But happiness comes from our connections to other people.

And so when we work toward just making ourselves happy as individuals we often fail. But when we work towards the happiness of a group, we usually succeed.

From Lost Connections: Uncovering the Real Causes of Depression–and the Unexpected Solutions:

“The more you think happiness is a social thing, the better off you are,” Brett explained to me, summarizing her findings and reams of other social science.

The modern world promotes a culture of “be yourself.” But if you want to be happy, that isn’t always the best idea.

To find more joy, spend a little less time being you and little more time being us.

You can choose to be happy. Stop listening to fake new and read straight time. Volunteer in grassroot, mix with winners, serve the community. :smile:
 

ginfreely

Alfrescian
Loyal
https://news.tfionline.com/post/173319329722/how-to-be-happy-in-todays-crazy-world-3-secrets

How To Be Happy In Today’s Crazy World: 3 Secrets From Research

Eric Barker, Barking Up The Wrong Tree, April 24th, 2018.

Sometimes it feels like the world is actively conspiring against your happiness. There are a record number of people on antidepressants. Enough people in Western nations consume–and then excrete–the medications that they’re at detectable levels in the water supply.

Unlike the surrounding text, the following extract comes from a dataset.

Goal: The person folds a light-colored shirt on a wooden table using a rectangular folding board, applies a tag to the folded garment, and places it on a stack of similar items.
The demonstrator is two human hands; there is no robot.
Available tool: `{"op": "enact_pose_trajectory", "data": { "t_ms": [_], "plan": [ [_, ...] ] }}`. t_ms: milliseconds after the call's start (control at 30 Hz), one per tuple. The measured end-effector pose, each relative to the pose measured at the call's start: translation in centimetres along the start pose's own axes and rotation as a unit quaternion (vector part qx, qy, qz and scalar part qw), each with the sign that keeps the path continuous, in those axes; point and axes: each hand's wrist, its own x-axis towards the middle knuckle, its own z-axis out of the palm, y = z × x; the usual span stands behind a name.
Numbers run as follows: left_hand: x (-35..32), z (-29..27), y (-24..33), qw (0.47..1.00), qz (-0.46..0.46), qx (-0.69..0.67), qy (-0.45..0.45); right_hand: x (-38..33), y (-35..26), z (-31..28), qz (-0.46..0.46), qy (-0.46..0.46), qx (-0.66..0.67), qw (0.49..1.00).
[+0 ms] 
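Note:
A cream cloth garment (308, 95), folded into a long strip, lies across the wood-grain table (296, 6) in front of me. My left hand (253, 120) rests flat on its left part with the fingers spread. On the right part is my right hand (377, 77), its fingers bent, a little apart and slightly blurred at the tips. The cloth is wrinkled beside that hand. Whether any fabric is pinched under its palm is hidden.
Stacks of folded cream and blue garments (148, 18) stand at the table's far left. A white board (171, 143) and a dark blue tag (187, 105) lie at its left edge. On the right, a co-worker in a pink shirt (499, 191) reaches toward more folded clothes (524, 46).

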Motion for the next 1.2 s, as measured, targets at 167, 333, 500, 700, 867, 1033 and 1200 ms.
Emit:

From Lost Connections: Uncovering the Real Causes of Depression–and the Unexpected Solutions:

Some one in five U.S. adults is taking at least one drug for a psychiatric problem; nearly one in four middle-aged women in the United States is taking antidepressants at any given time… You can’t escape it: when scientists test the water supply of Western countries, they always find it is laced with antidepressants, because so many of us are taking them and excreting them that they simply can’t be filtered out of the water we drink every day.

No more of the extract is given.